Langhana vient de laghu, « léger » : c’est l’ensemble des mesures qui allègent le corps et l’esprit. Avec son opposé brimhana (ce qui nourrit et construit), il forme l’alternative fondamentale de toute la thérapeutique ayurvédique : face à un déséquilibre, on allège ou l’on nourrit. Excès, lourdeur, congestion, ama appellent langhana ; épuisement, maigreur, sécheresse appellent brimhana.
Langhana ne se réduit pas au jeûne. La tradition y range une palette graduée : réduire les portions, dîner tôt et léger, sauter un repas à l’écoute de l’appétit, passer quelques jours en monodiète, boire chaud, bouger davantage, et jusqu’aux purifications encadrées du panchakarma. L’Ayurvéda préfère presque toujours la version douce : une monodiète de kitchari de deux ou trois jours plutôt qu’un jeûne strict, jugé trop aggravant pour Vata.

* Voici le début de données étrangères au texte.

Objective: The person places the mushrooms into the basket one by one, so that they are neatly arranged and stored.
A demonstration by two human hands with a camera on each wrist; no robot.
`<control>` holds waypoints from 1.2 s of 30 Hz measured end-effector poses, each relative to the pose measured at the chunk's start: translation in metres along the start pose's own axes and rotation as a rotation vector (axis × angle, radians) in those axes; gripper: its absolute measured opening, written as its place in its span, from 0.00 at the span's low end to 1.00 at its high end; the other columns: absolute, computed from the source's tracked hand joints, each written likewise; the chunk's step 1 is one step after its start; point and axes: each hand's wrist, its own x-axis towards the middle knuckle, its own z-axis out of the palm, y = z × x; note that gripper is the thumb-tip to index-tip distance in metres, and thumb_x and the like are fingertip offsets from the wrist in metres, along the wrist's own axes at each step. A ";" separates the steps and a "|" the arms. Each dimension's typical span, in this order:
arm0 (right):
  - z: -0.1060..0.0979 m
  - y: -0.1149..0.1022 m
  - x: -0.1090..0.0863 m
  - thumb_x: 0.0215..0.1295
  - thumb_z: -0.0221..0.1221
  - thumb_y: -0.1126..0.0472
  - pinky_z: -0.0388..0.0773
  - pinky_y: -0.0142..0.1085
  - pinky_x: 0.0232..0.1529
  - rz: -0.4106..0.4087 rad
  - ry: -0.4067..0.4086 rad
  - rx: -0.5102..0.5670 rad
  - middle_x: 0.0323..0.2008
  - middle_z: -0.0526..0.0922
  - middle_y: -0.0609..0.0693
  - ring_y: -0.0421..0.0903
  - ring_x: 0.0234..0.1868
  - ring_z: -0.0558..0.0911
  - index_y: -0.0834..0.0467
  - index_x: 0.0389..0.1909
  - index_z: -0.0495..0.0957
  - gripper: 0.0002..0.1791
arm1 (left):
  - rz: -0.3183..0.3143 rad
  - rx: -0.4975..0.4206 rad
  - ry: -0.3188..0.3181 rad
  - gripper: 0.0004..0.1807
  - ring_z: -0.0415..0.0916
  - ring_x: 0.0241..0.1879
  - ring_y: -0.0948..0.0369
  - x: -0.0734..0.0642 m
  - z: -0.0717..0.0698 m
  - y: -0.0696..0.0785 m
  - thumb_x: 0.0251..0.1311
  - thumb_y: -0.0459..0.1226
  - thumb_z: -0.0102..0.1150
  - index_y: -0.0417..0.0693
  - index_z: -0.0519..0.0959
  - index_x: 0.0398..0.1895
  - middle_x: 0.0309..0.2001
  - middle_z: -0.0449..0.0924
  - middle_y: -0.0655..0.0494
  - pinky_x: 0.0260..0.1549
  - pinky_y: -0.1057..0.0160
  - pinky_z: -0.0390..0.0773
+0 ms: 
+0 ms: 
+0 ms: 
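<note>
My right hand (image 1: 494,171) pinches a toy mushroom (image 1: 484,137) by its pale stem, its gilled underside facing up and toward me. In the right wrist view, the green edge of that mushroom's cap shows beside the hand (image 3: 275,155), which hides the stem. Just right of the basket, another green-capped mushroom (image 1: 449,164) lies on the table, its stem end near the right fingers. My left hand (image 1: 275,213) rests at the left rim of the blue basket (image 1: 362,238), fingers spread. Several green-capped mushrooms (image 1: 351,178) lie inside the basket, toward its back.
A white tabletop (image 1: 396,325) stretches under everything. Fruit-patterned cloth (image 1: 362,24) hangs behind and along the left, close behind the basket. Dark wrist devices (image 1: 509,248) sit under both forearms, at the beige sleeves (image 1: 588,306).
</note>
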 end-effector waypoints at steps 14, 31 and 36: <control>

Exemple concret : après des fêtes trop riches — langue chargée, lourdeur au réveil, appétit absent —, quelques jours de repas simples, chauds et réduits, avec de l’eau chaude en journée, constituent un langhana complet. Le dosha Kapha, naturellement dense et stable, est celui qui en bénéficie le plus régulièrement, notamment au printemps. Pour la mise en pratique, voyez notre article jeûne et Ayurvéda : la sobriété plutôt que la privation et notre approche de la détox ayurvédique sans extrémisme. En cas de trouble du comportement alimentaire, de grossesse ou de maladie chronique, tout allègement se discute avec un médecin.